───── Data below ─────

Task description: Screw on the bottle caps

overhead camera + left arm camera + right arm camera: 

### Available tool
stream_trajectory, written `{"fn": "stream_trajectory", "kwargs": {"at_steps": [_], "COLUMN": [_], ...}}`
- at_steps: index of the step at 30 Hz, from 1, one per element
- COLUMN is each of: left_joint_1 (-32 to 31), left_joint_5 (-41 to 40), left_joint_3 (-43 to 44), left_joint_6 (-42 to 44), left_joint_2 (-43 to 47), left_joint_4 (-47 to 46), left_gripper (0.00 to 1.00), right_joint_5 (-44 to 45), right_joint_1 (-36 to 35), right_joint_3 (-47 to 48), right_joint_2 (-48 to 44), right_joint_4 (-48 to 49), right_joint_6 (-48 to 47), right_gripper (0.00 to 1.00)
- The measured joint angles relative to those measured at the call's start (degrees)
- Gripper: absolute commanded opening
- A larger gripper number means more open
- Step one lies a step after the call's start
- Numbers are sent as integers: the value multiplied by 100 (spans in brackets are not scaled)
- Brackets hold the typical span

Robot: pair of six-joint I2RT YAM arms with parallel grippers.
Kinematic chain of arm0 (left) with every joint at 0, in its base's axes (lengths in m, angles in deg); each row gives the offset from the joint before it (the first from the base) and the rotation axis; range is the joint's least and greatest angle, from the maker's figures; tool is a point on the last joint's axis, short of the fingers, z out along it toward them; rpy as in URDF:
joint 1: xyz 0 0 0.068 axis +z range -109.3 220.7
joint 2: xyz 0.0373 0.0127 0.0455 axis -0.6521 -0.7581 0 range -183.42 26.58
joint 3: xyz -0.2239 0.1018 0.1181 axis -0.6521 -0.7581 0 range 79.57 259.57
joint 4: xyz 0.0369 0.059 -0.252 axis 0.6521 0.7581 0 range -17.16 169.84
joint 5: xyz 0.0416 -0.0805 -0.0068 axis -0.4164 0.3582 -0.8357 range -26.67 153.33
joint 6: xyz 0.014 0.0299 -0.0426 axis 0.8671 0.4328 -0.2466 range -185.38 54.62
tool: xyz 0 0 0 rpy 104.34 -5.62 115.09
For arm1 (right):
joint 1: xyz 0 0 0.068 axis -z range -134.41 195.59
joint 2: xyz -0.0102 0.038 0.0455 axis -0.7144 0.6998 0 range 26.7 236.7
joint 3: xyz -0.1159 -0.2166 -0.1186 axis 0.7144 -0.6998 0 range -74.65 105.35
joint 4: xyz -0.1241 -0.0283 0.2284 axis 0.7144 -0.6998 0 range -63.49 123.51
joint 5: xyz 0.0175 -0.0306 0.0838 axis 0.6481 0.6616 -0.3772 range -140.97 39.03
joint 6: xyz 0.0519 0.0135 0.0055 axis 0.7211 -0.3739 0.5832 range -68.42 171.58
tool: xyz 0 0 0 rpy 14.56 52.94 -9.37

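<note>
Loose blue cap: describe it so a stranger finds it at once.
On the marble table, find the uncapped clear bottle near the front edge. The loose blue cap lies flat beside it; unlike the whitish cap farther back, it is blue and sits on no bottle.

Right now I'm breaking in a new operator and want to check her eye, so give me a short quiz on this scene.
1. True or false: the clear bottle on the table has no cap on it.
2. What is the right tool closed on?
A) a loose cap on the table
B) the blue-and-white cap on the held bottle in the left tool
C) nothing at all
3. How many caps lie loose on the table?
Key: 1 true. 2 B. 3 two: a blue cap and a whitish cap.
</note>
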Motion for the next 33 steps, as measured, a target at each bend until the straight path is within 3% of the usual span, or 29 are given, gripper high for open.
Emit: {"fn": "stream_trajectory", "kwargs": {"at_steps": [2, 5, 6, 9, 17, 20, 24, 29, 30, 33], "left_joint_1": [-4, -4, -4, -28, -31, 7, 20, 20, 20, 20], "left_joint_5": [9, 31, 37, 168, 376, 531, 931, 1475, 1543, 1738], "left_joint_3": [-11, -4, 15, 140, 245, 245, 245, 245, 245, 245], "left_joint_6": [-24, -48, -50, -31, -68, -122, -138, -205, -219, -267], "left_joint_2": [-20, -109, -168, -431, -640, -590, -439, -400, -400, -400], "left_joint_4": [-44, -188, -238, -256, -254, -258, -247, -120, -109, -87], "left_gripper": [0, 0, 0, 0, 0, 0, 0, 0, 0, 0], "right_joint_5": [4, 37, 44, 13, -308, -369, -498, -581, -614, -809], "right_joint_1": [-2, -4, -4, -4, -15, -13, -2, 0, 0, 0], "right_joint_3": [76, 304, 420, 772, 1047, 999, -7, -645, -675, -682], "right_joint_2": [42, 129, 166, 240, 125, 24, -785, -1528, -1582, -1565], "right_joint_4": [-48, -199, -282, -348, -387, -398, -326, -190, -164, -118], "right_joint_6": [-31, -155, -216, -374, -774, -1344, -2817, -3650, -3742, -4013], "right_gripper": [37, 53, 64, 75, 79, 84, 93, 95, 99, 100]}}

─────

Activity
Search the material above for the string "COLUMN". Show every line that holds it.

Completed task
stream_trajectory, written `{"fn": "stream_trajectory", "kwargs": {"at_steps": [_], "COLUMN": [_], ...}}`
- COLUMN is each of: left_joint_1 (-32 to 31), left_joint_5 (-41 to 40), left_joint_3 (-43 to 44), left_joint_6 (-42 to 44), left_joint_2 (-43 to 47), left_joint_4 (-47 to 46), left_gripper (0.00 to 1.00), right_joint_5 (-44 to 45), right_joint_1 (-36 to 35), right_joint_3 (-47 to 48), right_joint_2 (-48 to 44), right_joint_4 (-48 to 49), right_joint_6 (-48 to 47), right_gripper (0.00 to 1.00)

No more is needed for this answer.